◆ Data section:
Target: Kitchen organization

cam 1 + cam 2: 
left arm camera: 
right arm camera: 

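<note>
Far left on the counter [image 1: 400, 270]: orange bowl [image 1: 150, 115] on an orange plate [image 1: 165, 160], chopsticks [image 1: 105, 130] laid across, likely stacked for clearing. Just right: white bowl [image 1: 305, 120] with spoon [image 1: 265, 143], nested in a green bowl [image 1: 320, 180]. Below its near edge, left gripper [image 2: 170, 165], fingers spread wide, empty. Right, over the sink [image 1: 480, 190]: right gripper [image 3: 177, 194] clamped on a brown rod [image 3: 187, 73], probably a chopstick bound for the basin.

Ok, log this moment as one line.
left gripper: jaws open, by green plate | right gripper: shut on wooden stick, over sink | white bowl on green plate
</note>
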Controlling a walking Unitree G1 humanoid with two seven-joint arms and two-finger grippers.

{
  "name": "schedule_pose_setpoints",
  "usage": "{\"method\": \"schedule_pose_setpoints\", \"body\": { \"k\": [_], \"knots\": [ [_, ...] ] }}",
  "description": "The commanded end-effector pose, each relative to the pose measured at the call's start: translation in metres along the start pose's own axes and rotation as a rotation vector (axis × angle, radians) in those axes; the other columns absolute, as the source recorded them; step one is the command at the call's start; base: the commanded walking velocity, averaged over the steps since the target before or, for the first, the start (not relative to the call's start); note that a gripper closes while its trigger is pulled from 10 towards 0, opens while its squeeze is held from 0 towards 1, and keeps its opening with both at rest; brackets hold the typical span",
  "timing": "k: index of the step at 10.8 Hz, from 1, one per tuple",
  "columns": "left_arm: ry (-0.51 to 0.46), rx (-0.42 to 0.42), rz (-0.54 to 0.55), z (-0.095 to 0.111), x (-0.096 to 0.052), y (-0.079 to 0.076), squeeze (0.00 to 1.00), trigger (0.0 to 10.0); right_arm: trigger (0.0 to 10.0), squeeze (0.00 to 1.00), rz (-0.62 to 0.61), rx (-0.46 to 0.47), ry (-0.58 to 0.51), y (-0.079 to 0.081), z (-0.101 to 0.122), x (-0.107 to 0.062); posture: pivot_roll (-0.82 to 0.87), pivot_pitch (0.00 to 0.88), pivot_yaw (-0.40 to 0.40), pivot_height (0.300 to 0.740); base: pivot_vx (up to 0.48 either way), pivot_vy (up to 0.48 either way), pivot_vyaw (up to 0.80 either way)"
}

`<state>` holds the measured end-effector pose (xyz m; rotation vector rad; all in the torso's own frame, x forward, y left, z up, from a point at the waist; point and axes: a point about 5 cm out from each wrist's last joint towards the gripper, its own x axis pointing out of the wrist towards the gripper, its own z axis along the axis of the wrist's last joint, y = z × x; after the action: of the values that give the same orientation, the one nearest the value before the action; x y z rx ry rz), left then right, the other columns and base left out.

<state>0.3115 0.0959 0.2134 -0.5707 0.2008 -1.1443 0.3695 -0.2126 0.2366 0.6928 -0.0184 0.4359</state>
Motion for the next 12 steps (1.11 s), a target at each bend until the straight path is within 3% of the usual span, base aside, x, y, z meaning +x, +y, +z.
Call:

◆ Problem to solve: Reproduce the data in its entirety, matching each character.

◆ Response:
Target: Kitchen organization

cam 1 + cam 2: 
left arm camera: 
right arm camera: 

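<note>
Far left on the counter [image 1: 400, 270]: orange bowl [image 1: 150, 115] on an orange plate [image 1: 165, 160], chopsticks [image 1: 105, 130] laid across, likely stacked for clearing. Just right: white bowl [image 1: 305, 120] with spoon [image 1: 265, 143], nested in a green bowl [image 1: 320, 180]. Below its near edge, left gripper [image 2: 170, 165], fingers spread wide, empty. Right, over the sink [image 1: 480, 190]: right gripper [image 3: 177, 194] clamped on a brown rod [image 3: 187, 73], probably a chopstick bound for the basin.

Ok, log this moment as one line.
left gripper: jaws open, by green plate | right gripper: shut on wooden stick, over sink | white bowl on green plate
</note>
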Controlling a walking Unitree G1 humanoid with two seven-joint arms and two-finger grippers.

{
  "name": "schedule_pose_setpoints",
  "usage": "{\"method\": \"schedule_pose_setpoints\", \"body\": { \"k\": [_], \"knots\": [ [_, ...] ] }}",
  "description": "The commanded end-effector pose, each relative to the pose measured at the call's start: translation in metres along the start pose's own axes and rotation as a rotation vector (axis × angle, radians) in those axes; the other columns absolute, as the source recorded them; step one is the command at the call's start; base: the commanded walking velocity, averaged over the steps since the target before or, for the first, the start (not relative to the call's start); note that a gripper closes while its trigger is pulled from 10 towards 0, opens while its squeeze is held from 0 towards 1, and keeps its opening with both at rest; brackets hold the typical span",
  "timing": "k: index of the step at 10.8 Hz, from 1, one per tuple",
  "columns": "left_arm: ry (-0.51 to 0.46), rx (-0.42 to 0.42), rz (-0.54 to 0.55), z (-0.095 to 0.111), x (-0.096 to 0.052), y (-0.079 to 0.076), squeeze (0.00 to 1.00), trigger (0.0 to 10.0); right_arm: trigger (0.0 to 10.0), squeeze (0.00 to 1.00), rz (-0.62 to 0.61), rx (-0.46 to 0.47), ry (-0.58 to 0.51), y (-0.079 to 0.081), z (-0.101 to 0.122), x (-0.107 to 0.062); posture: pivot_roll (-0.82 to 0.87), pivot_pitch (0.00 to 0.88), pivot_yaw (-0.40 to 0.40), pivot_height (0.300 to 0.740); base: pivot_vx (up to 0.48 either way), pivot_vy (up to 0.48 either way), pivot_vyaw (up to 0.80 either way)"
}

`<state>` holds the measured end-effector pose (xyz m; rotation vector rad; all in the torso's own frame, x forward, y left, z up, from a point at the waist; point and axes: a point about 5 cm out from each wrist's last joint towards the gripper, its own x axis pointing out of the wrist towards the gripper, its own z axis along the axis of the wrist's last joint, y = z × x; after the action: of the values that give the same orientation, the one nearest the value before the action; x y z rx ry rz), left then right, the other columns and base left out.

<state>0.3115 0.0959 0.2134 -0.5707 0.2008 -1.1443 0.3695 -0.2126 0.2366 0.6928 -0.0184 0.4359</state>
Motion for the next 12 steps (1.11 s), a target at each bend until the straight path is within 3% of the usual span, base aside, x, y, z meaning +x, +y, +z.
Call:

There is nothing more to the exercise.